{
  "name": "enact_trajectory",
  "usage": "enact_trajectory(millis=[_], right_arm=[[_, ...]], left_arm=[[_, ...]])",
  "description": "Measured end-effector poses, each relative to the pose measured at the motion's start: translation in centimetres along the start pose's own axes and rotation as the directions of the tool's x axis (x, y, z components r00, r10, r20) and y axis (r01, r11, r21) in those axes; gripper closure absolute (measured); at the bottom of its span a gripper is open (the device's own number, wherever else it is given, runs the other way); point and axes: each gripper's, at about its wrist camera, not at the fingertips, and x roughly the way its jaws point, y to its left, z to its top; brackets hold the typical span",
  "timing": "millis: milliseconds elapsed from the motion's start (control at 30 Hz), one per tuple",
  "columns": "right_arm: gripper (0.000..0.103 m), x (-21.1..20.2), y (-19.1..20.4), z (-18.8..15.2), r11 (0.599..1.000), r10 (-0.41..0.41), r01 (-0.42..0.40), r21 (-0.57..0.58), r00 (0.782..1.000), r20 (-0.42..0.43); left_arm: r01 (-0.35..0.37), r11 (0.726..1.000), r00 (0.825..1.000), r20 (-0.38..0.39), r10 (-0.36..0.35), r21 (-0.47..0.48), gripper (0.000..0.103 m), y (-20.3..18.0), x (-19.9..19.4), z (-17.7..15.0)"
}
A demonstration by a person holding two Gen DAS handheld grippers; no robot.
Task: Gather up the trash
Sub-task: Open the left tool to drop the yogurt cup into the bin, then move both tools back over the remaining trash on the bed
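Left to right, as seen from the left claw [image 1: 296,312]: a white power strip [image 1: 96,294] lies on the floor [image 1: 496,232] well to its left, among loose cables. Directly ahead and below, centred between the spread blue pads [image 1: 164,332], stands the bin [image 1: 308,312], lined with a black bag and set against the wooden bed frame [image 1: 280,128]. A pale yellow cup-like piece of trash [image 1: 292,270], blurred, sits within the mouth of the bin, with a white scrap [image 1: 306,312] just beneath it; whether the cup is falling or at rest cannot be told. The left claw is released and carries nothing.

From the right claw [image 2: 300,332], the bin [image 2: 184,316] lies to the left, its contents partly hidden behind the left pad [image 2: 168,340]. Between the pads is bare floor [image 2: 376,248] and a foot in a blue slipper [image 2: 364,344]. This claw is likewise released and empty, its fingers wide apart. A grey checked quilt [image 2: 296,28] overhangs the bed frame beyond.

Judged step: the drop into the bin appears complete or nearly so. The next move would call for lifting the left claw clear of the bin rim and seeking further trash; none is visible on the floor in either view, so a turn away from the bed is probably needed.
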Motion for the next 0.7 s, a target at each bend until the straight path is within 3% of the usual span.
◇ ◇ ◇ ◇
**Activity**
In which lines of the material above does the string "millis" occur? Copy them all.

**Result of this task**
  "usage": "enact_trajectory(millis=[_], right_arm=[[_, ...]], left_arm=[[_, ...]])",
  "timing": "millis: milliseconds elapsed from the motion's start (control at 30 Hz), one per tuple",

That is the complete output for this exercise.